• [Your assignment] Please give an exact transcription of the lines below, from the one that contains "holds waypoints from" to the very last, with no other lines.

• [The data]
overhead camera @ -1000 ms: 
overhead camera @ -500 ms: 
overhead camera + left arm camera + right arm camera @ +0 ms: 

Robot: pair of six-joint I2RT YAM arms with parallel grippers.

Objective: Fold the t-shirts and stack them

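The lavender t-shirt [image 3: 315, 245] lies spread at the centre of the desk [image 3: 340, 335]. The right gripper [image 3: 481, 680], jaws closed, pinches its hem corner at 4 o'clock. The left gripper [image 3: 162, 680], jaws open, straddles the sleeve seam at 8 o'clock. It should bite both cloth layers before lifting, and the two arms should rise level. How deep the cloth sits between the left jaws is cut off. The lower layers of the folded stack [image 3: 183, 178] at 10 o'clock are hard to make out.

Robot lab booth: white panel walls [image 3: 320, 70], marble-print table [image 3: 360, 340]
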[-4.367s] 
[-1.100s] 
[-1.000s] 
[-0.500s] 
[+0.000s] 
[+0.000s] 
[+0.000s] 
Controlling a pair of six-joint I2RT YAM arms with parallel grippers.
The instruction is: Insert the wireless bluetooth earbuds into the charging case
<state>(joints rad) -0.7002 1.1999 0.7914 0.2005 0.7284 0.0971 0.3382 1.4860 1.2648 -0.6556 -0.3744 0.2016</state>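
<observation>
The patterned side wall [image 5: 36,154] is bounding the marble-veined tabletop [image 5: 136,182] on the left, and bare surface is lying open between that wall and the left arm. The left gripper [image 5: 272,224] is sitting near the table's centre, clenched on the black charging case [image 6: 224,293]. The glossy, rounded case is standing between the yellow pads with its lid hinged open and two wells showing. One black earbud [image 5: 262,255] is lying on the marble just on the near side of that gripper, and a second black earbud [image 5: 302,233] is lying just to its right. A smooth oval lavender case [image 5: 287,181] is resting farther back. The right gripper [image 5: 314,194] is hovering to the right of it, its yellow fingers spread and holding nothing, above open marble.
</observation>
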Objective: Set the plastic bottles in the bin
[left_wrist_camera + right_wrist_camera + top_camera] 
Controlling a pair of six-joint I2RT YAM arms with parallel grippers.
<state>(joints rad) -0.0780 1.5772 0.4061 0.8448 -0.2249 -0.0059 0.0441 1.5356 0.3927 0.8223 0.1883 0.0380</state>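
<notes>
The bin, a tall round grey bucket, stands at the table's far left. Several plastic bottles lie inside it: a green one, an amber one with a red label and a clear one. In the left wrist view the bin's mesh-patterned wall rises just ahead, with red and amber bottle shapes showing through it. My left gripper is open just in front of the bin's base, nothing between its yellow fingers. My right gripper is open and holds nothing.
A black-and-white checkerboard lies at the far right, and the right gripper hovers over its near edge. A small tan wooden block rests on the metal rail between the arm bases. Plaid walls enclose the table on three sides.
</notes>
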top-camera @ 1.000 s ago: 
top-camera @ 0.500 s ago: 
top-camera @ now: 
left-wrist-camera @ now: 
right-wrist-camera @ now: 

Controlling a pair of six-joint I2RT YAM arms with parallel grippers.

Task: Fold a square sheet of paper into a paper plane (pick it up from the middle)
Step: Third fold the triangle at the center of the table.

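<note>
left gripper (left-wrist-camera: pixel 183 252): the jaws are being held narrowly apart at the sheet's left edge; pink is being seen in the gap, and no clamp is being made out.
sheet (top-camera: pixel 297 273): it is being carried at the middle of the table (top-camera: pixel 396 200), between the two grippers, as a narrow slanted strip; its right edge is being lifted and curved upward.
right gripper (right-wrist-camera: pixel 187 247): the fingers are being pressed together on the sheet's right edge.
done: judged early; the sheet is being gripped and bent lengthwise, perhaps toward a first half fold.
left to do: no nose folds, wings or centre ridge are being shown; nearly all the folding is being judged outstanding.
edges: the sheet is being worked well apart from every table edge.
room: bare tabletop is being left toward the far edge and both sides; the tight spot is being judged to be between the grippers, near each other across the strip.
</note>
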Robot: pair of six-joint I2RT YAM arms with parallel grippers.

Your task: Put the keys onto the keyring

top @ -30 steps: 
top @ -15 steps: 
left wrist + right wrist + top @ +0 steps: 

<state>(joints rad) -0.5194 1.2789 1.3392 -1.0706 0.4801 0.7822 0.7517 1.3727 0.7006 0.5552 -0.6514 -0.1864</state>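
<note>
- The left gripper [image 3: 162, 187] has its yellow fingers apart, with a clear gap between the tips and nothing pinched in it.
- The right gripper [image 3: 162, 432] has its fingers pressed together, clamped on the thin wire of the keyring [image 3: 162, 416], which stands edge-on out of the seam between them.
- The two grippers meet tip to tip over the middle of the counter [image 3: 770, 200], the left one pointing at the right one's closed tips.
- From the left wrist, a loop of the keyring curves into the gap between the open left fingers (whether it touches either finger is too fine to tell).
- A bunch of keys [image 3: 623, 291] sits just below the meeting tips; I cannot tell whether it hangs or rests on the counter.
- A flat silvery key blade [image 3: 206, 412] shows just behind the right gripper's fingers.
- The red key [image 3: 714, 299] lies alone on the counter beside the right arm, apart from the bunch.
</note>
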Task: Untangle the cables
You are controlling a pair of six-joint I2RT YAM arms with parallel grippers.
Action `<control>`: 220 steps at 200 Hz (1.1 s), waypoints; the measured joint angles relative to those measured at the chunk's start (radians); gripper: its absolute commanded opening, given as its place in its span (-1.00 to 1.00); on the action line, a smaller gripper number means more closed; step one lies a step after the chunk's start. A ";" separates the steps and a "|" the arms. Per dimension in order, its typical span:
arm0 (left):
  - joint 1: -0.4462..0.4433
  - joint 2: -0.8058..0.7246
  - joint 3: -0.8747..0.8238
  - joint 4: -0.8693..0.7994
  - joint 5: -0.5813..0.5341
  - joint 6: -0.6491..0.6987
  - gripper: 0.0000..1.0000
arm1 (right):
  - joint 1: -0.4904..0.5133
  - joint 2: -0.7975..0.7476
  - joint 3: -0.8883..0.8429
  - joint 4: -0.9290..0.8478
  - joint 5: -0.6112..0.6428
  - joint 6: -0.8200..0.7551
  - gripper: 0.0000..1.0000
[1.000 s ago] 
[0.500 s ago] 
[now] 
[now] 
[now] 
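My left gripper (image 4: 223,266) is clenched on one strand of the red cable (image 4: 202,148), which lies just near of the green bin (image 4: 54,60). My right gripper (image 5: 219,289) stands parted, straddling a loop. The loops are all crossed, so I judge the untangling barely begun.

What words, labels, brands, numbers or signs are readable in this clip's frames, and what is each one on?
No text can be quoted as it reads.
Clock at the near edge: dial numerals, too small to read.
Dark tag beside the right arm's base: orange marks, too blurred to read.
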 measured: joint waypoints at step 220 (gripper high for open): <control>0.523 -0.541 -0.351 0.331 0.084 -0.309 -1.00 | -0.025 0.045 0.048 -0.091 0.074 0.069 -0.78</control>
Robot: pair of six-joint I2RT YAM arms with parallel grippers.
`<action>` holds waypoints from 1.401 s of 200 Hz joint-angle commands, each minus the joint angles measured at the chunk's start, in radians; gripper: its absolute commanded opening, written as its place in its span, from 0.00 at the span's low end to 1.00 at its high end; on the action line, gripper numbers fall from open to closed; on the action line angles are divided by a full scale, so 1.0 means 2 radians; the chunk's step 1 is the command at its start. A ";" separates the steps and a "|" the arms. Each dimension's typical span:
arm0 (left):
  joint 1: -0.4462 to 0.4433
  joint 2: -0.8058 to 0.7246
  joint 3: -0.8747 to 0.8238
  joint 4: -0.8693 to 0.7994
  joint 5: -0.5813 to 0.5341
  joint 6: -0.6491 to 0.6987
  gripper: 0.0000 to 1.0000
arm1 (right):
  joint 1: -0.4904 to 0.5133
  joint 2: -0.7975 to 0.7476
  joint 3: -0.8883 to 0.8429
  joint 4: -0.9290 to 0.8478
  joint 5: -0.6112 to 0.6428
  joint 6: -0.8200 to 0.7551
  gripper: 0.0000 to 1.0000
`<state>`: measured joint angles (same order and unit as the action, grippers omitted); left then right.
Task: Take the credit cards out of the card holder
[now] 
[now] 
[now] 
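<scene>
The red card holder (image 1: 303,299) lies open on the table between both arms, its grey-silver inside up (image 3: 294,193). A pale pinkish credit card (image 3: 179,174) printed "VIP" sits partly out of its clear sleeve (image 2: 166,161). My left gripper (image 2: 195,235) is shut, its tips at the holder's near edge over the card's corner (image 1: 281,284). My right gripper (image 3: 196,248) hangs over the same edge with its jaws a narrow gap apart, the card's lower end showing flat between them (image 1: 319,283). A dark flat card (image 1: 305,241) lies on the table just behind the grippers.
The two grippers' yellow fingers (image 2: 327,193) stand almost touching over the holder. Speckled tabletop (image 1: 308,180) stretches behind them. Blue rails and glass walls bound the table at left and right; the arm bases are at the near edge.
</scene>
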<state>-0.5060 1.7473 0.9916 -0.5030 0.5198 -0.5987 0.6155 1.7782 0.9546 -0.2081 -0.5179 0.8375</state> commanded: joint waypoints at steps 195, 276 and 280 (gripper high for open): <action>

• [Written solution]
`<action>` holds waypoints from 1.401 s of 200 Hz joint-angle commands, each minus the joint angles measured at the chunk's start, in radians; gripper: its absolute commanded opening, written as its place in its span, from 0.00 at the span's low end to 1.00 at its high end; on the action line, gripper numbers fall from open to closed; on the action line angles are divided by a full scale, so 1.0 means 2 radians; the chunk's step 1 is the command at its start. A ";" separates the steps and a "|" the arms. Each dimension's typical span:
arm0 (left):
  joint 1: -0.4462 to 0.4433
  joint 2: -0.8058 to 0.7246
  joint 3: -0.8747 to 0.8238
  joint 4: -0.8693 to 0.7994
  joint 5: -0.5813 to 0.5341
  joint 6: -0.6491 to 0.6987
  gripper: 0.0000 to 1.0000
arm1 (right):
  joint 1: -0.4904 to 0.5133
  joint 2: -0.7975 to 0.7476
  joint 3: -0.8883 to 0.8429
  joint 4: -0.9290 to 0.8478
  joint 5: -0.6112 to 0.6428
  joint 6: -0.8200 to 0.7551
  gripper: 0.0000 to 1.0000
`<state>`: measured joint angles (same order and unit as the action, grippers omitted); left then right.
Task: Take the credit cards out of the card holder
[now] 
[now] 
[now] 
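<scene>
The red card holder (image 1: 303,299) lies open on the table between both arms, its grey-silver inside up (image 3: 294,193). A pale pinkish credit card (image 3: 179,174) printed "VIP" sits partly out of its clear sleeve (image 2: 166,161). My left gripper (image 2: 195,235) is shut, its tips at the holder's near edge over the card's corner (image 1: 281,284). My right gripper (image 3: 196,248) hangs over the same edge with its jaws a narrow gap apart, the card's lower end showing flat between them (image 1: 319,283). A dark flat card (image 1: 305,241) lies on the table just behind the grippers.
The two grippers' yellow fingers (image 2: 327,193) stand almost touching over the holder. Speckled tabletop (image 1: 308,180) stretches behind them. Blue rails and glass walls bound the table at left and right; the arm bases are at the near edge.
</scene>
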<state>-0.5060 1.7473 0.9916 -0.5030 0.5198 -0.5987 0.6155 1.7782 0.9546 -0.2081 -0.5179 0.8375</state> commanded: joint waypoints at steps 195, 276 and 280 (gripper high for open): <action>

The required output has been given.